Call of Duty: Modern Warfare ushered in a new era of
multiplayer play in first person shooters.
Keenly designed, with a lean UI, a carefully manicured selection of
weapons, dynamic new gameplay elements and a breathless, kinetic pace, it was
revolutionary in the way that Counter-Strike was revolutionary. But where Counter-Strike could be called
hostile to new players, with its unforgiving health and round systems and a
system for purchasing and using weapons that would be unintelligible to many of
the “casualcore” gamers that populate the internet today, Modern Warfare was
anything but. With a clear a breakdown
of each weapon’s performance and a set of default classes designed to acclimate
players to certain kinds of play, Modern Warfare welcomed new users in with
open arms, gently encouraging them to experiment. Its superlative introductory tutorial is also
worth mentioning, as is the manner in which it has since been removed or pared
down within Call of Duty games, but that veers into single player territory, a
rabbit hole I don’t want to go down here.

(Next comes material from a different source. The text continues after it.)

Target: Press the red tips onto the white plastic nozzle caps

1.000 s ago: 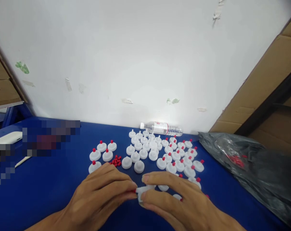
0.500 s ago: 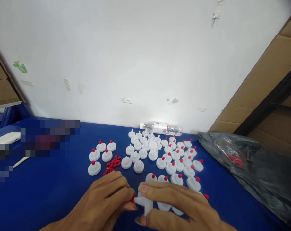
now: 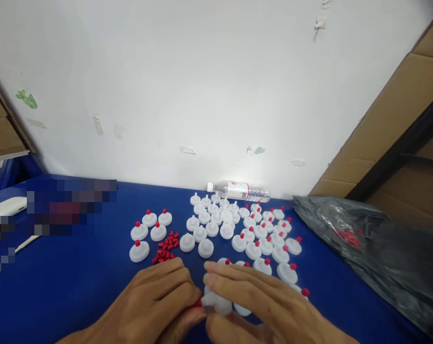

Since Modern Warfare, there’s been a trend towards feature
creep in the Call of Duty franchise. Not
just within its multiplayer environs, certainly, but within those environs it
is particularly apparent. Modern Warfare
had three killstreaks. Three killstreaks
that capped out after being completed once in a single “life.” Three easily understood killstreaks that
were, despite their simplicity, extremely useful. Modern Warfare 2 added many, many more. All sorts of crazy shit could appear on the
battlefield, and killstreaks would often have similar or identical
functionality to one another, some simply constituting slight improvements to
existing killstreaks. Black Ops took it
another step further, adding in crazy, weird killstreaks that were in equal
turn obscenely powerful and obtuse to the point of uselessness, making an
exceedingly queer gaming concoction that maximized its bombast while
maintaining an endearing, winking absurdity.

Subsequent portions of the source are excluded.